Adobe discovered and patched a zero-day cross-site scripting flaw in all versions of Flash that the company confirmed was used in recent attacks that compromised several Google Gmail accounts.
Adobe
announced and patched a cross-site scripting vulnerability in Flash that is
already being exploited in drive-by download attacks.
Adobe
released the out-of-cycle update for Flash addressing the security flaw on June
5. The company found out about the bug on June 3 and managed to develop and
release a patch over the weekend. The patch fixes Flash on Windows, Mac OS X ,
Android, Linux and Solaris.
If a user
clicks on a malicious link or visits a rogue Website, the Flash vulnerability
kicks in and takes action without explicit user authorization. Adobe said
the attacks could be used to impersonate a user on various sites, including
Web-based email services and financial Websites.
"There
are reports that this vulnerability is being exploited in the wild in active
targeted attacks designed to trick the user into clicking on a malicious link
delivered in an email message," Adobe said.
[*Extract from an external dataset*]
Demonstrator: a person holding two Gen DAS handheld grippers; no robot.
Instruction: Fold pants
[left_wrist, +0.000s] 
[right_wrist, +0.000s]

An Adobe spokesperson confirmed to eWEEK that attackers used this
security flaw to compromise Gmail accounts. These attacks are different from
the ones Google disclosed recently which compromised high-profile Gmail
accounts and are believed to have originated from China. Those attacks have
been active since at least February and did not rely on an exploit to steal
passwords.
A video
of how a malicious Flash file could be used to compromise users via a Gmail
inbox was posted by Steven Millward on the
Asian
Tech site Penn-Olson on June 3. The
video (narrated in
Chinese) shows a specially crafted Flash file that can inject a spying
forwarding address into the user's Gmail account settings, according to
Millward.
The user
is encouraged to click on a certain link in a "dodgy" email, such as a personal
blog hosted on a popular platform, which redirects the user to a site with the
rogue Flash file, Millward said. The user doesn't see anything load, but the
f.swf Flash file had already executed the commands to add a forwarding address
to the user's email address, giving attackers full access to the user's
communications without even bothering to steal a password. In the video, the user
was logged into Gmail, which allowed the Flash file to access the site.
The
vulnerability (CVE-2011-2107) exists in Adobe Flash Player 10.3.181.16 and
earlier versions for
Windows,
Macintosh, Linux and Solaris, Adobe said in its
advisory.
Adobe Flash Player 10.3.185.22 and earlier are affected for Android, but a fix
will not be available until later in the week, according to Adobe. Google has
already pushed out an update for the embedded Flash Player inside its Chrome
Web browser to 11.0.696.77. The update should download automatically and be
installed when the browser is restarted. Google updated the stable, beta and
dev versions of Chrome.
Adobe is
still investigating whether the Authplay.dll linked library in Adobe Reader and
Acrobat also contains the cross-site scripting flaw. There are no current
attacks exploiting the flaw targeting Reader or Acrobat at this time, according
to the company.
Adobe
rated this vulnerability as "important," meaning it could compromise data
security, potentially allow attackers access to confidential data, and could
compromise processing resources in the user's computer.
"It
doesn't matter if you run Windows, Mac, Linux, Solaris or even Android ... if
Adobe goes public about a security vulnerability in its Flash product, you
better install the patch to protect against the problem," Graham Cluley, senior
technology consultant at Sophos, wrote on the Naked Security blog.
Editor's note: This story was updated to differentiate between the China-based Gmail phishing attacks and the attacks using the Flash exploit.